**INSTRUCTIONS TO FOLLOW**
Read the material below and count the lines holding the string "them". Give that count with nothing added.

**DATA SUPPLIED**
——————————

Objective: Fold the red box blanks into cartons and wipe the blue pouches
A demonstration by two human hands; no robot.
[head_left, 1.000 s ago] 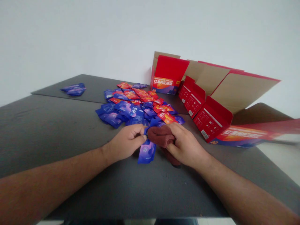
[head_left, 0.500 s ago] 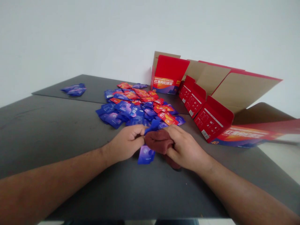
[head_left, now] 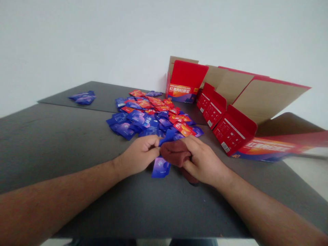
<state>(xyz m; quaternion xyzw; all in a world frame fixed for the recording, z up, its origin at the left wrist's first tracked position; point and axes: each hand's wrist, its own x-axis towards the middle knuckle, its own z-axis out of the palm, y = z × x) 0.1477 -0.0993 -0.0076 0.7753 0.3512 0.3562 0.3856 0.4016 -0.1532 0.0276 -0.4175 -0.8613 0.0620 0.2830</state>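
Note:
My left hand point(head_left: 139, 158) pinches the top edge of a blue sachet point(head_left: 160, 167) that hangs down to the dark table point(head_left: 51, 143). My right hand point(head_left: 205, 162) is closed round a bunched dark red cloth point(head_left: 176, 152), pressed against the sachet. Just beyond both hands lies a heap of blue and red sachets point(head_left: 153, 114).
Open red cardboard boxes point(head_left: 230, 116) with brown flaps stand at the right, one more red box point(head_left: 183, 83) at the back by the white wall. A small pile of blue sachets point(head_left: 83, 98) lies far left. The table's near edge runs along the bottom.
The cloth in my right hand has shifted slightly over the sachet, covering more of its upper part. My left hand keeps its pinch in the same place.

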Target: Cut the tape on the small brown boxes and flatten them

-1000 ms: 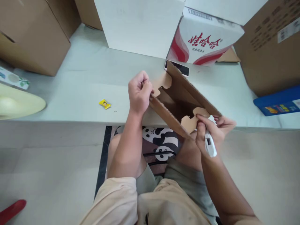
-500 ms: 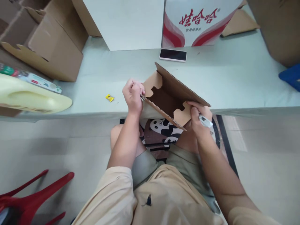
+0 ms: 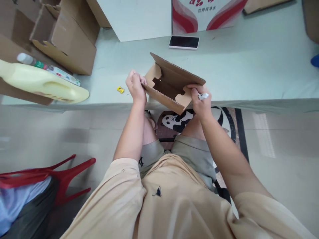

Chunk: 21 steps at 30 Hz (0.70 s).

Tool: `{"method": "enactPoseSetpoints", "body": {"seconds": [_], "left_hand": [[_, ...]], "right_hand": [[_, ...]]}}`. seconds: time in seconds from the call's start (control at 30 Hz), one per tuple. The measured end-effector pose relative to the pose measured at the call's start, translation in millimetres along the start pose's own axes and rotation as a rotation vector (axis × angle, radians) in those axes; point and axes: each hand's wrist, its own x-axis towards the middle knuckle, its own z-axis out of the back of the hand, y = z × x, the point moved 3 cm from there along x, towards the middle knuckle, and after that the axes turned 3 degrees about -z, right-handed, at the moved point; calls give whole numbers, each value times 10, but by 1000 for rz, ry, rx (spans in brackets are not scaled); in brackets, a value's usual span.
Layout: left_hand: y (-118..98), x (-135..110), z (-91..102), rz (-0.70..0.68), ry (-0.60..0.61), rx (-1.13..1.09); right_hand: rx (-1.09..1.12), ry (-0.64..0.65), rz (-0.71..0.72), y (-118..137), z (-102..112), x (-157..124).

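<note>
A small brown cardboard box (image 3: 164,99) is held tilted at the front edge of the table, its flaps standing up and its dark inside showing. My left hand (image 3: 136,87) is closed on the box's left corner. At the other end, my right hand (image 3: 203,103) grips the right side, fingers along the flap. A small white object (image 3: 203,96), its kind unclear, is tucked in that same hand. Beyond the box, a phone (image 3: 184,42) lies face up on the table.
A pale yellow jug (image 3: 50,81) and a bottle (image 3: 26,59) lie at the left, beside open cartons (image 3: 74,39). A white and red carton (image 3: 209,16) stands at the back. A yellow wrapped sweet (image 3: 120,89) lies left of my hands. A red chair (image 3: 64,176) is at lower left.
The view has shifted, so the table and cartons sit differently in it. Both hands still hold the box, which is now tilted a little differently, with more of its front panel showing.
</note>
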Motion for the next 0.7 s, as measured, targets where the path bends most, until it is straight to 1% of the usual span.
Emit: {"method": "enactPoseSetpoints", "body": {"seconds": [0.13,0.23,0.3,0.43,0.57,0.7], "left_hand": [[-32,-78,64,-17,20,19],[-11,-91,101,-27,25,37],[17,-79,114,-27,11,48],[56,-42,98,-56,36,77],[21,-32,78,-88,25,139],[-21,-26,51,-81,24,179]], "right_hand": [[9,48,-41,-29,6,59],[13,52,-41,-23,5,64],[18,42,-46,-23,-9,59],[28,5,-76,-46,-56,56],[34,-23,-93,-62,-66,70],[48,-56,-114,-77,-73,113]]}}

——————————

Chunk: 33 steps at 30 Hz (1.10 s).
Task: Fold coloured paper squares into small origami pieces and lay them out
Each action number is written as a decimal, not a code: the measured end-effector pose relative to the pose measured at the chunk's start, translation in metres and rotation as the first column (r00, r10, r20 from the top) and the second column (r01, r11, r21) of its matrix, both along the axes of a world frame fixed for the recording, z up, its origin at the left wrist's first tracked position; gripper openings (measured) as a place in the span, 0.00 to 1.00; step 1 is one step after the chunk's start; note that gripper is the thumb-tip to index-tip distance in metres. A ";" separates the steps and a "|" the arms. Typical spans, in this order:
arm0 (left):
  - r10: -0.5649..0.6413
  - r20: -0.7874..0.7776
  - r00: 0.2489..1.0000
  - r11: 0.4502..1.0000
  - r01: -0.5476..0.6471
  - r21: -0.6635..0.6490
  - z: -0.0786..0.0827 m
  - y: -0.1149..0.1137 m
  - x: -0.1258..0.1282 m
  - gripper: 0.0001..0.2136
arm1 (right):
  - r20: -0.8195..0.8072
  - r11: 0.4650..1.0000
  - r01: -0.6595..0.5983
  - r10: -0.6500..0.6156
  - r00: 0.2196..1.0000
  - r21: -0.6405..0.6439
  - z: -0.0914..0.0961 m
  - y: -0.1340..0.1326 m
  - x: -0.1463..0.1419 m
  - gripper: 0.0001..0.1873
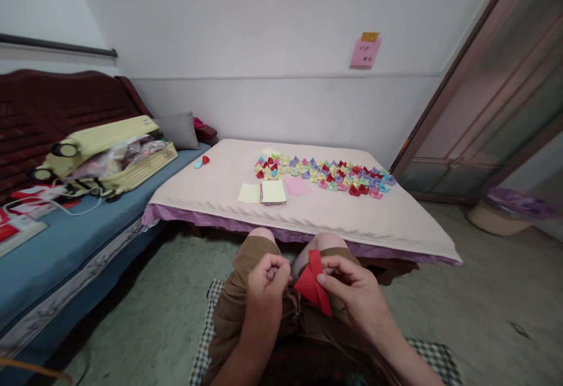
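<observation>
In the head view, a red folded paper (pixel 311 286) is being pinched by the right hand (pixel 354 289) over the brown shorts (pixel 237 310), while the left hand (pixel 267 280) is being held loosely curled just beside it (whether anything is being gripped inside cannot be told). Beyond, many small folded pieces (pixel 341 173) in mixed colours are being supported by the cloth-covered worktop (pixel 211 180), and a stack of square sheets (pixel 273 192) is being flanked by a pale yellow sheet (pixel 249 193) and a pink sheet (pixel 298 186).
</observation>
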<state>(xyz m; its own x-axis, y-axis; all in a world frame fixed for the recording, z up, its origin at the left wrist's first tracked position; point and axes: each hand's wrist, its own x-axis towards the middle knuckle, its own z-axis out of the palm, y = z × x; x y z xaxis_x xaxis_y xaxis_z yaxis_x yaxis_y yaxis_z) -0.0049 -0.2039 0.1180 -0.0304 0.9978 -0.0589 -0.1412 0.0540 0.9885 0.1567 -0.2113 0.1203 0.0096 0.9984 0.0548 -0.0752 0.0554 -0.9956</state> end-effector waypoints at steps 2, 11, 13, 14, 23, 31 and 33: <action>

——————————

**REPLY TO THE TASK**
2